Dynamic, Captive Pricing: Key Drivers of Aussie Inflation

RMIT

The Australian Consumer Price Index shows recreation and culture rising 4.1 per cent in the 12 months to February 2026, driven by significant increases in domestic travel and digital media services. An RMIT expert explains how a mechanism behind these numbers can be largely invisible in the data.

Dr Meg Elkins, Associate Professor in Economics

"Traditional inflation is driven by costs or demand. Dynamic pricing introduces a third mechanism; platforms using real-time data and artificial intelligence to identify and capture consumers' ceiling willingness to pay.

"It is not costs pushing prices up. It is algorithms extracting the maximum price consumers will pay.

"Recreation and Culture is the category where dynamic pricing really bites. It's not just that prices are rising, it's that they're rising precisely when you most want to participate.

"Whether it's travelling for school holidays or purchasing tickets for concerts or major events, the algorithm knows when you're desperate, and it prices accordingly.
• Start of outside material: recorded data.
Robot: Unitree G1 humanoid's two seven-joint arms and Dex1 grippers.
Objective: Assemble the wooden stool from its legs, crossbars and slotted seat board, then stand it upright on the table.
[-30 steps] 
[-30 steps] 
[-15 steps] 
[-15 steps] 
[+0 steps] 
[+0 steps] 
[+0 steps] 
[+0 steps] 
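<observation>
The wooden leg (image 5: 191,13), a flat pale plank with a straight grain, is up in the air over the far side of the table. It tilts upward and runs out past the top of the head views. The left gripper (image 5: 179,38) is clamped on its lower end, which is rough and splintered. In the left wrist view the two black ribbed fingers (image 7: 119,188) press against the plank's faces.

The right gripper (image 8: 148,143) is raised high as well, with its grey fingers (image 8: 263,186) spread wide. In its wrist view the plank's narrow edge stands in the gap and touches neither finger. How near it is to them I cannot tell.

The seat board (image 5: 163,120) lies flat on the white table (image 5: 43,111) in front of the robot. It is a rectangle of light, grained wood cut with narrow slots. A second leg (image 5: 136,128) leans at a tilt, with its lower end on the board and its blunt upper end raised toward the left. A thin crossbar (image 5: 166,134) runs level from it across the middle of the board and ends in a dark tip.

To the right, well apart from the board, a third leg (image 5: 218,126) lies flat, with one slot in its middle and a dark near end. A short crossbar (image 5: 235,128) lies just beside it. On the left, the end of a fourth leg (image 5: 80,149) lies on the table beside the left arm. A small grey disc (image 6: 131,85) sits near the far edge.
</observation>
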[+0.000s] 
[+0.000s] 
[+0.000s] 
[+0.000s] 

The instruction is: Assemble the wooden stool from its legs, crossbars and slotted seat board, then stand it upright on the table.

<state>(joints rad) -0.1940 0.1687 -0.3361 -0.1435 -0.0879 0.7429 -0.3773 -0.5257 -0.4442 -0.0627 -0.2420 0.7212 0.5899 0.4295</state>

"Audio, visual and computing media services rose 10.2 per cent annually - the result of every major streaming platform raising prices in 2025.

"This is not competition driving prices up, it is the opposite - captive audiences with deeply embedded habits and no real alternative.

"The RBA can raise interest rates to cool aggregate demand, but it cannot stop a ticketing agent's algorithm from pricing fans to the limit of their commitment, or streaming platforms from raising prices on subscribers who have already made themselves dependent on the product."

Dr Meg Elkins is an Associate Professor in Economics at RMIT University, specialising in community wellbeing and dynamic pricing.